**Exercise requirements:** Reproduce each line of the material precisely.

**Collected material:**
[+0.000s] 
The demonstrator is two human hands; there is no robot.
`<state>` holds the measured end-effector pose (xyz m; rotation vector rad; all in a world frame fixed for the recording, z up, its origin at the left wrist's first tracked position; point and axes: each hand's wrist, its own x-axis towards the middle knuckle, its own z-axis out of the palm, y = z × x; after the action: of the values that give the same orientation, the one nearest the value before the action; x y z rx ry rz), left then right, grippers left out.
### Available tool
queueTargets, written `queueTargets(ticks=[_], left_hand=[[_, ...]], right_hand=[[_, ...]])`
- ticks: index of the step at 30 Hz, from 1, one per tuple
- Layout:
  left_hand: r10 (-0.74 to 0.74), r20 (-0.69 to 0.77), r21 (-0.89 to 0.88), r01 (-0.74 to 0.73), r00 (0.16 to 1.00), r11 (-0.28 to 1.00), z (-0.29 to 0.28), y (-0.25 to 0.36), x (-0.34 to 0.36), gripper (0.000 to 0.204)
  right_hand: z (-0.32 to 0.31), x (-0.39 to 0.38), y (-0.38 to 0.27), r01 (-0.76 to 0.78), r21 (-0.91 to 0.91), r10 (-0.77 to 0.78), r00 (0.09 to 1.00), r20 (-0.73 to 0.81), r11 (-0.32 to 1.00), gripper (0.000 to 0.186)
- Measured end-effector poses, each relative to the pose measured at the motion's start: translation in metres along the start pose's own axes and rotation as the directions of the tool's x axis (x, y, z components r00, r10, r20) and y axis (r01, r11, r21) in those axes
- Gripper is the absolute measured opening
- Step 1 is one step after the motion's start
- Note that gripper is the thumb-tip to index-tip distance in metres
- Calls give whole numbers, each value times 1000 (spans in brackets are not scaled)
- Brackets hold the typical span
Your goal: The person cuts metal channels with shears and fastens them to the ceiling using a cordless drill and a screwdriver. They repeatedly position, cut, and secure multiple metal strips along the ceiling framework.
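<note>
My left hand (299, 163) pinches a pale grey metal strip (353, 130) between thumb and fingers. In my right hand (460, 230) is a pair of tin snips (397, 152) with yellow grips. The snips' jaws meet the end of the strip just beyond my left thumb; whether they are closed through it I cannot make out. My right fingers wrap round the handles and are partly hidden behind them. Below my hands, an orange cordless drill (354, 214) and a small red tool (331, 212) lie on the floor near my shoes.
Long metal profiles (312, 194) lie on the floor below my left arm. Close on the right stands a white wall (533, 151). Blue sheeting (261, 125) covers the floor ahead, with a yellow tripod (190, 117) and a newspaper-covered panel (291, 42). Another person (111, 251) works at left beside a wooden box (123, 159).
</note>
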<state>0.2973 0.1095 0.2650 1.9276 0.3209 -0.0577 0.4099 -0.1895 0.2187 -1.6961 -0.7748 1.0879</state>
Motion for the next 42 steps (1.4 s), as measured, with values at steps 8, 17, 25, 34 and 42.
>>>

**Result of this task:**
[+0.000s] 
The demonstrator is two human hands; there is no robot.
`<state>` holds the measured end-effector pose (xyz m; rotation vector rad; all in a world frame fixed for the recording, z up, its origin at the left wrist's first tracked position; point and axes: each hand's wrist, its own x-axis towards the middle knuckle, its own z-axis out of the palm, y = z × x; after the action: of the values that give the same orientation, the one nearest the value before the action; x y z rx ry rz), left then right, grippers left out.
### Available tool
queueTargets, written `queueTargets(ticks=[_], left_hand=[[_, ...]], right_hand=[[_, ...]])`
- ticks: index of the step at 30 Hz, from 1, one per tuple
- Layout:
  left_hand: r10 (-0.74 to 0.74), r20 (-0.69 to 0.77), r21 (-0.89 to 0.88), r01 (-0.74 to 0.73), r00 (0.16 to 1.00), r11 (-0.28 to 1.00), z (-0.29 to 0.28), y (-0.25 to 0.36), x (-0.34 to 0.36), gripper (0.000 to 0.204)
  right_hand: z (-0.32 to 0.31), x (-0.39 to 0.38), y (-0.38 to 0.27), r01 (-0.76 to 0.78), r21 (-0.91 to 0.91), r10 (-0.77 to 0.78), r00 (0.09 to 1.00), r20 (-0.73 to 0.81), r11 (-0.32 to 1.00), gripper (0.000 to 0.186)
- Measured end-effector poses, each relative to the pose measured at the motion's start: translation in metres along the start pose's own axes and rotation as the directions of the tool's x axis (x, y, z components r00, r10, r20) and y axis (r01, r11, r21) in those axes
- Gripper is the absolute measured opening
- Step 1 is one step after the motion's start
- Note that gripper is the thumb-tip to index-tip distance in metres
- Calls give whole numbers, each value times 1000 (spans in brackets are not scaled)
- Brackets hold the typical span
Your goal: The person cuts metal channels with shears and fastens them to the ceiling using a cordless drill and a screwdriver. They repeatedly position, cut, and secure multiple metal strips along the ceiling framework.
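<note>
My left hand (299, 163) pinches a pale grey metal strip (353, 130) between thumb and fingers. In my right hand (460, 230) is a pair of tin snips (397, 152) with yellow grips. The snips' jaws meet the end of the strip just beyond my left thumb; whether they are closed through it I cannot make out. My right fingers wrap round the handles and are partly hidden behind them. Below my hands, an orange cordless drill (354, 214) and a small red tool (331, 212) lie on the floor near my shoes.
Long metal profiles (312, 194) lie on the floor below my left arm. Close on the right stands a white wall (533, 151). Blue sheeting (261, 125) covers the floor ahead, with a yellow tripod (190, 117) and a newspaper-covered panel (291, 42). Another person (111, 251) works at left beside a wooden box (123, 159).
</note>
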<state>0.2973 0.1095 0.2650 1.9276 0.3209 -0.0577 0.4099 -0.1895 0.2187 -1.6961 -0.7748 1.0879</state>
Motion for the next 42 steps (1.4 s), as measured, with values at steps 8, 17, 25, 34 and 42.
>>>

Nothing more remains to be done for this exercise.